Wednesday, August 15, 2012

Pew Survey: How does the sectarian divide looks across the Muslim world?

by Salman Hameed

This is a follow-up to an earlier post on the importance of religion across the Muslim world. I know that in Islam, as like other major religions, there are historical schisms. The big one for Muslims is between the Shia and the Sunni - and further variations there in. There are places where Shias are living peacefully, and then there are places where they are killing each other. Pakistan is one of the battlegrounds for Shia-Sunni rivalry, which is played on the larger level between Iran (Shia) and Saudi Arabia (Sunni).

Here are the results from the Pew survey of how do Muslims (this includes both Sunni and Shia) view the religious standing of Shias:

It is interesting that there is a sizable fraction Malaysia and Indonesia have never heard of Shias (this is not that surprising in former Soviet Republics). But I'm shocked to see that over 50% of the respondents in Egypt and Morocco think that Shias are not Muslims! One of the reasons, of course, is that they may not have many Shias in their countries - but still, they must know about them. Interestingly, there is also an almost 20 point difference in the attitudes towards Shias between Pakistan and Bangladesh. On the other hand, Azerbaijan say - Mmeh - of course they are Muslims!

What if we take the relative Shia populations into account? Here are the results and it seems that familiarity does increase acceptance from Sunnis:

But what about groups other than Shias? Here is a breakdown of different regional groups:

I'm again struck by the difference between Pakistan and Bangladesh over the Ahmadiyya sect (by the way, also check out the recent post about A.Q.Khan making a disgraceful statement about the Ahmadis on a Pakistani television program). But hey - check out Islam Liberal in Indonesia. So first the good news: It is fantastic that this is considered a recognizable group (it follows in the footsteps of Mutazillah). The bad news is that only 16% of Indonesians consider them as Muslims - though this is still a higher fraction that the acceptance of Ahmadis in Pakistan.

More to come. In the mean time, you can read the full Pew Report here. In addition, see the earlier post on Muslim religiosity here


Asad M said...

Today there was another major massacre of Shias in northern Pakistan, at least third such incidence in the past 6 months alone. This survey is very recent but I’m sure if the same survey had been done some 40 or 30 years ago in Pakistan the results would have shown a much greater acceptance of Shias as Muslims.
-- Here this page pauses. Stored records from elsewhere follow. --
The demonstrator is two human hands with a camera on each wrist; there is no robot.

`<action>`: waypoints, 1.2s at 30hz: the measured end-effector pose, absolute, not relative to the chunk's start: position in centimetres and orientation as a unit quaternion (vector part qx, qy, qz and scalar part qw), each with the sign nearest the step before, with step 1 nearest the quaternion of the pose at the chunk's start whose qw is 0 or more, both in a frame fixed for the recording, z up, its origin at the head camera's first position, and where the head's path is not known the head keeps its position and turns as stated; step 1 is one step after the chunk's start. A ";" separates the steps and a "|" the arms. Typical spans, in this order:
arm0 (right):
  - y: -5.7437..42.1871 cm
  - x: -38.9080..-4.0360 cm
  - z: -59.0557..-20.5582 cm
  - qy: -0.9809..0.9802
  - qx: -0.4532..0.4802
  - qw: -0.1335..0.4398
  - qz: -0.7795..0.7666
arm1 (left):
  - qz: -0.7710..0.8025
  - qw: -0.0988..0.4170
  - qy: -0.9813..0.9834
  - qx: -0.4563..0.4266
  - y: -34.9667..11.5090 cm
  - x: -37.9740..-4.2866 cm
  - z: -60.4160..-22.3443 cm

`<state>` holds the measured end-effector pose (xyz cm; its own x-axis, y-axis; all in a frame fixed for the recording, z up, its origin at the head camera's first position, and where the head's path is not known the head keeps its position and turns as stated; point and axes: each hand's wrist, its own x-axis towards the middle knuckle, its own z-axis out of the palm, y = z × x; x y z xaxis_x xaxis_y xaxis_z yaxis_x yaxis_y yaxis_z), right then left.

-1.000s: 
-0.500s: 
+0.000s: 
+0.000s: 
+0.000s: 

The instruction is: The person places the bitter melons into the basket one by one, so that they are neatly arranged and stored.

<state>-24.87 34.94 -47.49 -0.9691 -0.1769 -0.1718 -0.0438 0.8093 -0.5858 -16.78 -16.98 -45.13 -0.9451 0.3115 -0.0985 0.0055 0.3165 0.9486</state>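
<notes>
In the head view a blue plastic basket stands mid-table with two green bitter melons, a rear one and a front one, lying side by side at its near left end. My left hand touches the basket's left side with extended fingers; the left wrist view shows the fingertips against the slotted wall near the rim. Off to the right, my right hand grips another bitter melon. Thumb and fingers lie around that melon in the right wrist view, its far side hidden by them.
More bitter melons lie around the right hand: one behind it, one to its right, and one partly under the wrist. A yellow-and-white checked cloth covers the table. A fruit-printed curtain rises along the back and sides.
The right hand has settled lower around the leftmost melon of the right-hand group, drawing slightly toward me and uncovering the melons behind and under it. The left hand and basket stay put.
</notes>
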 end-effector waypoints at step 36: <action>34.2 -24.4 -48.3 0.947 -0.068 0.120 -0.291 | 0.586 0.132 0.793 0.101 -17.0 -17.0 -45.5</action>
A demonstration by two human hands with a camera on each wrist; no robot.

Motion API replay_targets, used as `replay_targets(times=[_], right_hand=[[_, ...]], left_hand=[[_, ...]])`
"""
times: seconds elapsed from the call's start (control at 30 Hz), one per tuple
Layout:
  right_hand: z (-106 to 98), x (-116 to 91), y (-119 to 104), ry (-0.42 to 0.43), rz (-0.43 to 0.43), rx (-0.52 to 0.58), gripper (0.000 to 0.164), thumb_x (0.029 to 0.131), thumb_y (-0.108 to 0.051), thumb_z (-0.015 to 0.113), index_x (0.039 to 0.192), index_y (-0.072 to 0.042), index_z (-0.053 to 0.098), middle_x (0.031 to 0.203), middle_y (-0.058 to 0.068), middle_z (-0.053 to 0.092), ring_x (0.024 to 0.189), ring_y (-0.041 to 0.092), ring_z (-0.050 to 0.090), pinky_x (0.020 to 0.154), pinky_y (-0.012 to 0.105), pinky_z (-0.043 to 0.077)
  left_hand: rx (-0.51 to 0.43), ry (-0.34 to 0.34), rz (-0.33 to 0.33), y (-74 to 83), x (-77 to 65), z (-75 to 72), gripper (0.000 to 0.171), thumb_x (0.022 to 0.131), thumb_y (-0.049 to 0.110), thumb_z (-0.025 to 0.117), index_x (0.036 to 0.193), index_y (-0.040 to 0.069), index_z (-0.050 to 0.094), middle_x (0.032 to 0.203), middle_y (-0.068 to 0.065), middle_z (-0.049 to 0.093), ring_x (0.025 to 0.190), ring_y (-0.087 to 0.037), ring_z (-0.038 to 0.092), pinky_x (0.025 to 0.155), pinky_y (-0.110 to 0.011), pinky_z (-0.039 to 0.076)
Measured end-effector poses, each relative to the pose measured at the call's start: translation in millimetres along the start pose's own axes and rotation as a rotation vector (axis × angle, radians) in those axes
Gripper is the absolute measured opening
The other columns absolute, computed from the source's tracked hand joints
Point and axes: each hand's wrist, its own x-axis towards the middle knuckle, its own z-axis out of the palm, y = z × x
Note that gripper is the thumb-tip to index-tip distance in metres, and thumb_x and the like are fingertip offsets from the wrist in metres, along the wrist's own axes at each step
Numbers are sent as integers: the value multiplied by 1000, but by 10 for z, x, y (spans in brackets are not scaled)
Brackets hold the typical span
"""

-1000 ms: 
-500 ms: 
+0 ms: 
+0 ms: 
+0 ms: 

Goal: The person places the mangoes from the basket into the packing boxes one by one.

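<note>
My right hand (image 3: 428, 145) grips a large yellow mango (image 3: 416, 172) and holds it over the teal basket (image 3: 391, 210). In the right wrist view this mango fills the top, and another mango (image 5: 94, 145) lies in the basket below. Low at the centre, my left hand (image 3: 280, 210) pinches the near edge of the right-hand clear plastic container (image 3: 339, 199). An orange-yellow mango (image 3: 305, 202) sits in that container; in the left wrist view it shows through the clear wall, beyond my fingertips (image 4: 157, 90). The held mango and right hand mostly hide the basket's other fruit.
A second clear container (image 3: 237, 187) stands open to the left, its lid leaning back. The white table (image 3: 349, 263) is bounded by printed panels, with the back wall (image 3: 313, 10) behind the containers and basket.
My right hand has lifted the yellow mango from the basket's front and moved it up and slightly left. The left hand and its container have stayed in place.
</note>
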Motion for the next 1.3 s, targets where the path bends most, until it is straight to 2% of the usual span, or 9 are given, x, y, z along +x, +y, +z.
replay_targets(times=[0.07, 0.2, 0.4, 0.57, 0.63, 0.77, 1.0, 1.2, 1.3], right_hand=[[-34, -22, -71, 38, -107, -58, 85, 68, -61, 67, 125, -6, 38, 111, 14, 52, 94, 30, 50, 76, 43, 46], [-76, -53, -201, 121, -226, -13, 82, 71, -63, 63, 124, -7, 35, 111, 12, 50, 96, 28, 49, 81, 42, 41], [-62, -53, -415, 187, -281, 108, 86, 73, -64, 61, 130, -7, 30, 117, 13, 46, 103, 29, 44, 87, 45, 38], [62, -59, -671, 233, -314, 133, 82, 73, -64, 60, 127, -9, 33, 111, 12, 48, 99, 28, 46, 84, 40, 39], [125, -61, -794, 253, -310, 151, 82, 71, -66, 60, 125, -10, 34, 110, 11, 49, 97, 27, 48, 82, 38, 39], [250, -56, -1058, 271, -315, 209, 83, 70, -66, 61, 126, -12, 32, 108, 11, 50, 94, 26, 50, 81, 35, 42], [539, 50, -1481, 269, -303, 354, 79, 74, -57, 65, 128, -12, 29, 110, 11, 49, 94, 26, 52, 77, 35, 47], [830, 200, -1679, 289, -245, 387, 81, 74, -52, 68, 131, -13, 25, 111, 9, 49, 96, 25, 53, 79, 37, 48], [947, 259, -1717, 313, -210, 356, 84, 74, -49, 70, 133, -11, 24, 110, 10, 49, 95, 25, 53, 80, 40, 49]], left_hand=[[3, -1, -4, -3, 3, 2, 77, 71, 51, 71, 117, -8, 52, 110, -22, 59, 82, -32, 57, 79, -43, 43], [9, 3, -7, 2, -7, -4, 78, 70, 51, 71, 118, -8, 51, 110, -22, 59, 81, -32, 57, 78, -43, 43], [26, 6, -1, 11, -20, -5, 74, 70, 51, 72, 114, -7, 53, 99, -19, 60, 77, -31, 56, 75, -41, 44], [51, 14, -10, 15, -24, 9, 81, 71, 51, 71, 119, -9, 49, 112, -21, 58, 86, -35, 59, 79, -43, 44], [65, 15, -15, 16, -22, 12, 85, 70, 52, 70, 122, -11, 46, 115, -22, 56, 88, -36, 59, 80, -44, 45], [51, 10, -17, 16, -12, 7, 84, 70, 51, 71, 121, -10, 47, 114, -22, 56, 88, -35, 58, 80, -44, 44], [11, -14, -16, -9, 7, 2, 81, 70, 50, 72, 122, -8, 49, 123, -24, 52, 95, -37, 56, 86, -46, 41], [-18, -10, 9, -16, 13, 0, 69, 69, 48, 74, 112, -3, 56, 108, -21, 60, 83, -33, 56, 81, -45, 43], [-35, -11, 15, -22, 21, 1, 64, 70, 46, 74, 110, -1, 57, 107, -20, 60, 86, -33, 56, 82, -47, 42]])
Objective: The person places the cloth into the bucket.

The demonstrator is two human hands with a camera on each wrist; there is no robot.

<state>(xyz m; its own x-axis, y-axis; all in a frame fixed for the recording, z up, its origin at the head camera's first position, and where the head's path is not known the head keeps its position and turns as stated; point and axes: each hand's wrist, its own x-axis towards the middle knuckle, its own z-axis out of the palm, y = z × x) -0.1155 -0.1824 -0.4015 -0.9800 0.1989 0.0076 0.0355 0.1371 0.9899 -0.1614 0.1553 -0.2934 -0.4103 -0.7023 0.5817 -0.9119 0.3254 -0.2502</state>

The tolerance level for minority Muslim sects or even other religious minorities has been fast eroding in Pakistan and that coupled with increasing targeted violence/terrorism in the past decade is enough to force them to migrate elsewhere. It’d be interesting if there’s a survey documenting how many Shias, Ahmadees, Hindus, Christians have emigrated for fear of their lives or religious persecution.

Salman Hameed said...

Asad - yes, this is another atrocious and sad incident (20 shias were dragged out from a bus and shot).

And you are right that the acceptance of shias would probably have been higher a few decades ago. But things are not that rosy. After all, there was Sunni-Shia violence even in pre-Partiction British India and places like Jhang have had historic divisions between the two groups.

Anonymous said...

What about Ahmadis?

"In 1974, the Pakistan parliament made a constitutional amendment that declared Ahmadi Muslims as 'non-Muslims'."